** DESCRIPTION OF THE TASK **
Reproduce the entire listing exactly. Leave the pictures out.
==================================================
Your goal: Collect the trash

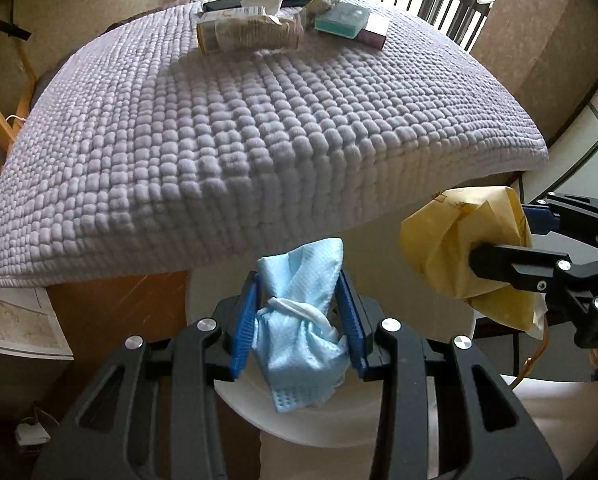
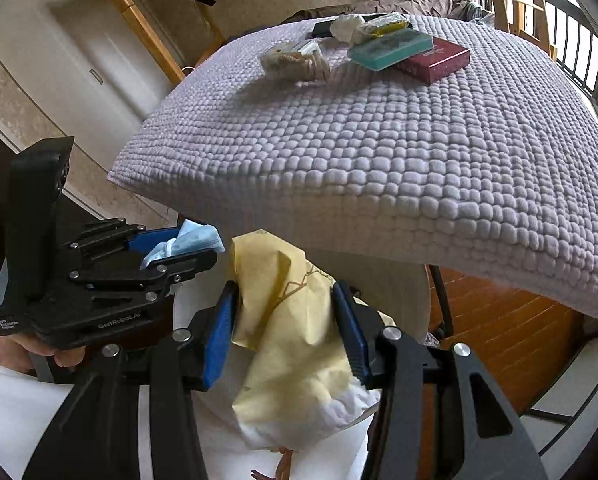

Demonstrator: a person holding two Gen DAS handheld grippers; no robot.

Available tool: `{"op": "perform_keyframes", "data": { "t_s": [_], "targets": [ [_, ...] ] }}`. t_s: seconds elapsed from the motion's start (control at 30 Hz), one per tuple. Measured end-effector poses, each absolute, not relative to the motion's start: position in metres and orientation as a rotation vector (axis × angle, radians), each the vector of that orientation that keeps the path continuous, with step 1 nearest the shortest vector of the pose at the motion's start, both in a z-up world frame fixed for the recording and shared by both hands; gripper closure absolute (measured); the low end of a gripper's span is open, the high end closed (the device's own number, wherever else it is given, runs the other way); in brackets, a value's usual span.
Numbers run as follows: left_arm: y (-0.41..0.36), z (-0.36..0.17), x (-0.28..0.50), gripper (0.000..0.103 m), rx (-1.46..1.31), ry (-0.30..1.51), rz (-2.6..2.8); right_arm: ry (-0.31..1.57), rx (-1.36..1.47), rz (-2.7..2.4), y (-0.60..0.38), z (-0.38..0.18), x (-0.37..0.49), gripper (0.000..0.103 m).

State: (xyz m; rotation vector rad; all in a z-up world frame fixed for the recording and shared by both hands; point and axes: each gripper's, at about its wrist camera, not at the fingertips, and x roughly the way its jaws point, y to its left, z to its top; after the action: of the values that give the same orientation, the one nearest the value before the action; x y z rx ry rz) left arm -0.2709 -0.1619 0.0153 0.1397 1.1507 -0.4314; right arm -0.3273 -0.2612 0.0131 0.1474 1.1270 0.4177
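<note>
Nearest the camera, the left gripper [image 1: 299, 316] has its two blue-padded jaws closed on a crumpled light blue face mask [image 1: 299, 336], whose white ear loop is wound around its middle. The mask fills the gap between the pads and hangs a little below them. Beneath it sits a white round bin [image 1: 299, 412], its rim curving just under the mask.

Just beside it, on the person's right, the right gripper [image 2: 285, 332] is closed on a crumpled yellow paper bag [image 2: 283, 320]. The bag bulges above and below the jaws, with white paper showing at its lower end. Both grippers angle downward and sit near each other above the white bin. In the right wrist view, part of a hand [image 2: 39, 350] shows beneath the left gripper's black body.

Behind both grippers lies a lavender bubble-textured cover [image 1: 259, 140], spread across a raised surface.

At its far edge a small cluster of items remains: a clear wrapper with tan contents [image 1: 251, 32], a crumpled white tissue [image 1: 265, 0], a teal box [image 1: 341, 20] and a dark red box [image 2: 435, 60] touching it.

Beyond that are wooden rails and a dark railing by a window.
</note>
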Motion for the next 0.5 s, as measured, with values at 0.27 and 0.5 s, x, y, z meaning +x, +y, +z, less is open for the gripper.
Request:
{"op": "perform_keyframes", "data": {
  "t_s": [0.27,0.5],
  "targets": [
    [-0.166,0.006,-0.271,0.062,0.152,1.164,-0.434,1.138,0.147,0.416,-0.258,0.007,-0.327,0.055],
    [-0.17,-0.004,-0.269,0.062,0.162,1.179,-0.434,1.148,0.141,0.41,-0.256,0.002,-0.325,0.055]
  ]
}}
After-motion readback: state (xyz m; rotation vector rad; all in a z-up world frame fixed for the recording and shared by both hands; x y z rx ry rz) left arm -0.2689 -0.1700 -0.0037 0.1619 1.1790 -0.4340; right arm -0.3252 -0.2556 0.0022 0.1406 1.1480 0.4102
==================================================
** SOLUTION TO THIS TASK **
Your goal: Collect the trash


Demonstrator: a person holding two Gen DAS handheld grippers; no robot.

Available tool: `{"op": "perform_keyframes", "data": { "t_s": [_], "targets": [ [_, ...] ] }}`. t_s: seconds elapsed from the motion's start (control at 30 Hz), one per tuple. Measured end-effector poses, each absolute, not relative to the motion's start: position in metres and orientation as a rotation vector (axis × angle, radians), each the vector of that orientation that keeps the path continuous, with step 1 nearest the shortest vector of the pose at the motion's start, both in a z-up world frame fixed for the recording and shared by both hands; gripper closure absolute (measured); the low end of a gripper's span is open, the high end closed (the device's own number, wherever else it is given, runs the other way); in brackets, a value's usual span.
Numbers run as follows: left_arm: y (-0.41..0.36), z (-0.36..0.17), x (-0.28..0.50), gripper (0.000..0.103 m), rx (-1.46..1.31), ry (-0.30..1.51), rz (-2.6..2.8); right_arm: ry (-0.31..1.57), rx (-1.36..1.47), rz (-2.7..2.4), y (-0.60..0.38), z (-0.38..0.18), x (-0.37..0.49), gripper (0.000..0.103 m).

State: (xyz m; rotation vector rad; all in a z-up world frame fixed for the recording and shared by both hands; point and axes: each gripper's, at about its wrist camera, not at the fingertips, and x roughly the way its jaws point, y to its left, z to its top; after the action: of the values that give the same orientation, the one nearest the value before the action; x y z rx ry rz) left arm -0.2709 -0.1619 0.0153 0.1397 1.1507 -0.4314; right arm -0.3273 -0.2612 0.0131 0.1474 1.1270 0.4177
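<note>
Nearest the camera, the left gripper [image 1: 299, 316] has its two blue-padded jaws closed on a crumpled light blue face mask [image 1: 299, 336], whose white ear loop is wound around its middle. The mask fills the gap between the pads and hangs a little below them. Beneath it sits a white round bin [image 1: 299, 412], its rim curving just under the mask.

Just beside it, on the person's right, the right gripper [image 2: 285, 332] is closed on a crumpled yellow paper bag [image 2: 283, 320]. The bag bulges above and below the jaws, with white paper showing at its lower end. Both grippers angle downward and sit near each other above the white bin. In the right wrist view, part of a hand [image 2: 39, 350] shows beneath the left gripper's black body.

Behind both grippers lies a lavender bubble-textured cover [image 1: 259, 140], spread across a raised surface.

At its far edge a small cluster of items remains: a clear wrapper with tan contents [image 1: 251, 32], a crumpled white tissue [image 1: 265, 0], a teal box [image 1: 341, 20] and a dark red box [image 2: 435, 60] touching it.

Beyond that are wooden rails and a dark railing by a window.
</note>
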Motion for the next 0.5 s, as measured, with values at 0.27 and 0.5 s, x, y, z meaning +x, +y, +z, less is open for the gripper.
Request:
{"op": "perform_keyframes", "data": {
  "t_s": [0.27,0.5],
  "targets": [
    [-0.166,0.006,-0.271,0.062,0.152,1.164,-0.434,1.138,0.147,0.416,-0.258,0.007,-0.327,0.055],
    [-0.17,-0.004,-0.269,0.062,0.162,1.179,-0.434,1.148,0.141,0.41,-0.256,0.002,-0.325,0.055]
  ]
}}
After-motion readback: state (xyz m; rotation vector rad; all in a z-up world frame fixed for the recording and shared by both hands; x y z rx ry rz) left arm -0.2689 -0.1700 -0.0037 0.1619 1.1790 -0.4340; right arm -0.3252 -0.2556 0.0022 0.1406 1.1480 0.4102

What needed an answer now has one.